> INSTRUCTIONS TO FOLLOW
Look below for the line containing "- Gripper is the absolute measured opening"; from there, print each line exactly up to and including the line containing "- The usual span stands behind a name", and stop.

BEGIN

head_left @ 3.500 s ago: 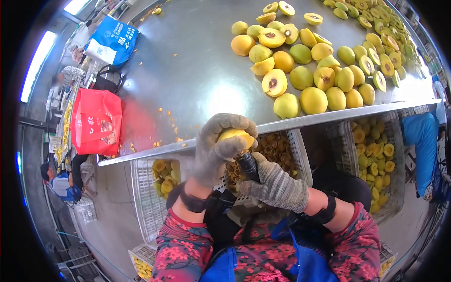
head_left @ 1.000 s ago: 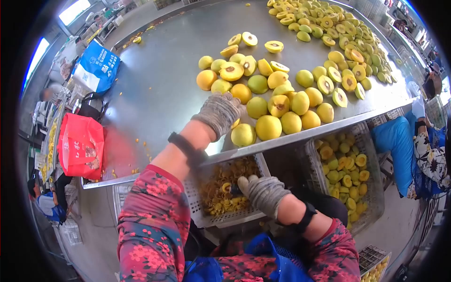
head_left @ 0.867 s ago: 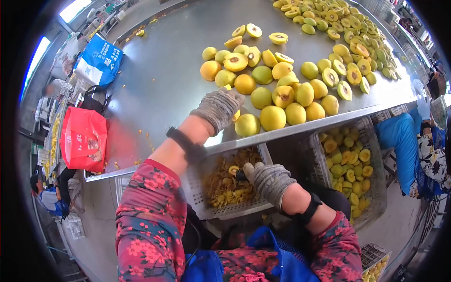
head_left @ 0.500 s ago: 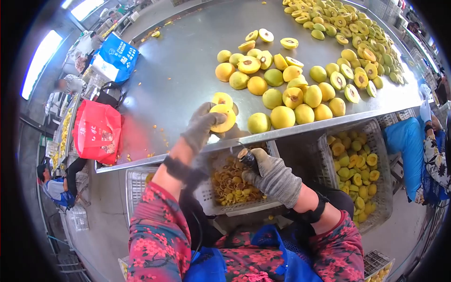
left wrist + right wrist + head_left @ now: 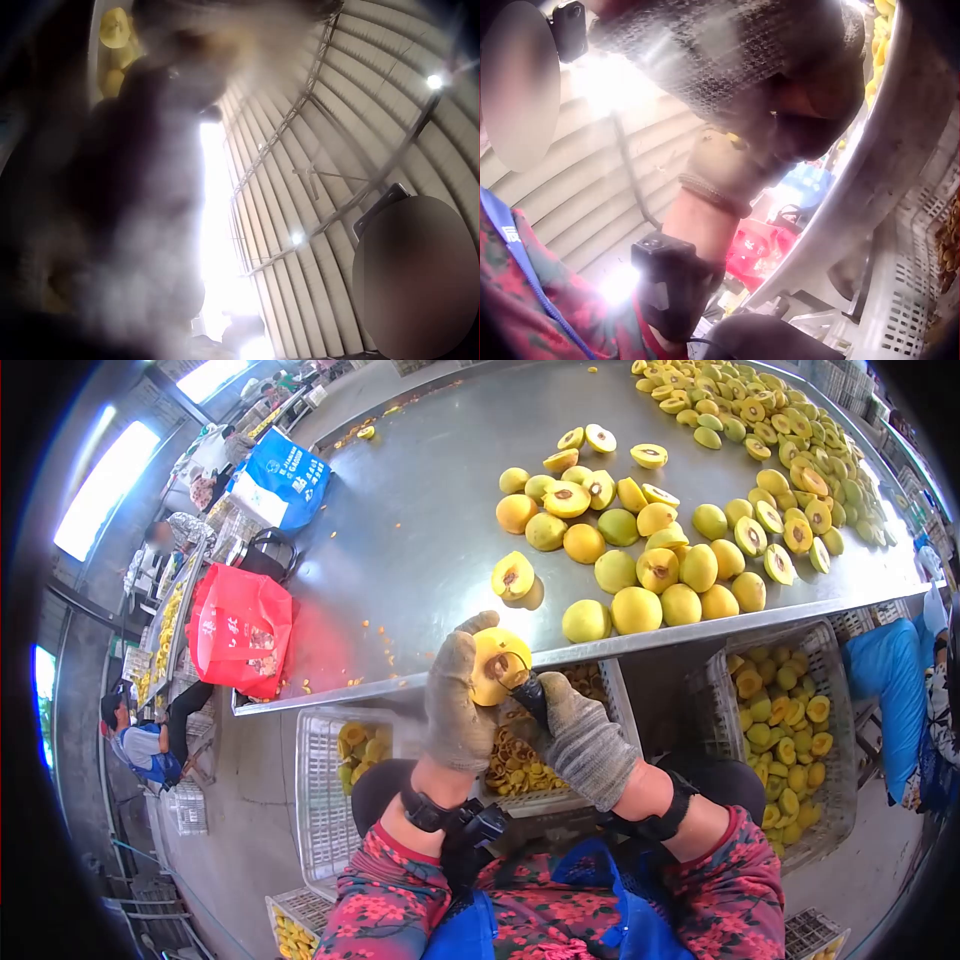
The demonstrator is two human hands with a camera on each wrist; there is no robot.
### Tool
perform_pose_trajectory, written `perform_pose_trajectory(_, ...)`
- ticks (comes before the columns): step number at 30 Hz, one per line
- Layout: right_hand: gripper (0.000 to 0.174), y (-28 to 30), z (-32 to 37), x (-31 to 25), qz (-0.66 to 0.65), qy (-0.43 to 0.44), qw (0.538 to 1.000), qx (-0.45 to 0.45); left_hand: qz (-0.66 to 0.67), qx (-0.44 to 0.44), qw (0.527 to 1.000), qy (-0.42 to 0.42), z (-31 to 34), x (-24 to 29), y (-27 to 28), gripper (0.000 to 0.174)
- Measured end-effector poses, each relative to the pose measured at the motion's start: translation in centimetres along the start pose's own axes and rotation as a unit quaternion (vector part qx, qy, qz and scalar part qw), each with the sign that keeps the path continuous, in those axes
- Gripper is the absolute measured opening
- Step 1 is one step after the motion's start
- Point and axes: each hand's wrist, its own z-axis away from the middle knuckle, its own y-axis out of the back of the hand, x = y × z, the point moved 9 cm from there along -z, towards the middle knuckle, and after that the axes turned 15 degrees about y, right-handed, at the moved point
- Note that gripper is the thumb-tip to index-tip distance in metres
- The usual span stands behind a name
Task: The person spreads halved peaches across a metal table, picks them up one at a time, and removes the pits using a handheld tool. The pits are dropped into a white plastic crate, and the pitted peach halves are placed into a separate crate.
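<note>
In the head view my gloved left hand grips a yellow peach half, cut face up, over the table's front edge. My gloved right hand holds a pitting knife by its black handle. Its thin curved blade overlaps the cut face around the centre. Another peach half lies on the metal table just beyond the hands, its brown centre showing. In the right wrist view the right glove fills the top and hides the knife; the left wrist view is mostly blurred.
Whole and halved peaches cluster on the table, with a larger heap at the far right. Below its edge stand crates: one of brown scraps, others of peach halves. A red bag and blue bag sit left.
From among the peaches, the left hand has come back holding two halves; one now lies on the table. The other is at the knife, which the right hand has raised from over the scrap crate.
</note>
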Motion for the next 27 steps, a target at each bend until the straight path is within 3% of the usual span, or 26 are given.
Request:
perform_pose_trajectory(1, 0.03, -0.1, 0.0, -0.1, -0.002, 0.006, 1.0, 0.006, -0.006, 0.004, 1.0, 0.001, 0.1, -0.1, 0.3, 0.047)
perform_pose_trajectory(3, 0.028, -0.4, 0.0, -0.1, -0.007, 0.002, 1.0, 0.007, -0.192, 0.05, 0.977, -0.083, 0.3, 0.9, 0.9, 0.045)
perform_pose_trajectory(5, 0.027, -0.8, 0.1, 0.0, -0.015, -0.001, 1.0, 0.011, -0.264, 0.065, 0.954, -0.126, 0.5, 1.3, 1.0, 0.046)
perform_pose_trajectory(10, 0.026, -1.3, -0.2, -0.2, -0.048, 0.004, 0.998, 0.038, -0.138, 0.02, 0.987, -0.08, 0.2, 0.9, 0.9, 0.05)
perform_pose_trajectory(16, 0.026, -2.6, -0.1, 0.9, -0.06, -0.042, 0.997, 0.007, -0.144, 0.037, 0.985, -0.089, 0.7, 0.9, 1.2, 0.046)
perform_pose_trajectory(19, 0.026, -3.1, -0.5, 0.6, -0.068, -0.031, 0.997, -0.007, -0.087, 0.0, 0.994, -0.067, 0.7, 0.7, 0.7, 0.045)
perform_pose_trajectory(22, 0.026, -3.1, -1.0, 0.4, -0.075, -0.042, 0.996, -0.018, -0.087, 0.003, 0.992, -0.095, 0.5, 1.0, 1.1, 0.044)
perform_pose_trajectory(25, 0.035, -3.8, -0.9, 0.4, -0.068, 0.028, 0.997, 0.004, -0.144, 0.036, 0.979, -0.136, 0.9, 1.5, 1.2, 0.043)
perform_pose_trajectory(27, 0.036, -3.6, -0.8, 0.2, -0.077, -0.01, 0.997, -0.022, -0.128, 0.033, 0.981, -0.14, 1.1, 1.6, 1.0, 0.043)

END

> RESULT
- Gripper is the absolute measured opening
- Step 1 is one step after the motion's start
- Point and axes: each hand's wrist, its own z-axis away from the middle knuckle, its own y-axis out of the back of the hand, x = y × z, the point moved 9 cm from there along -z, towards the middle knuckle, and after that the axes turned 15 degrees about y, right-handed, at the moved point
- Note that gripper is the thumb-tip to index-tip distance in metres
- The usual span stands behind a name

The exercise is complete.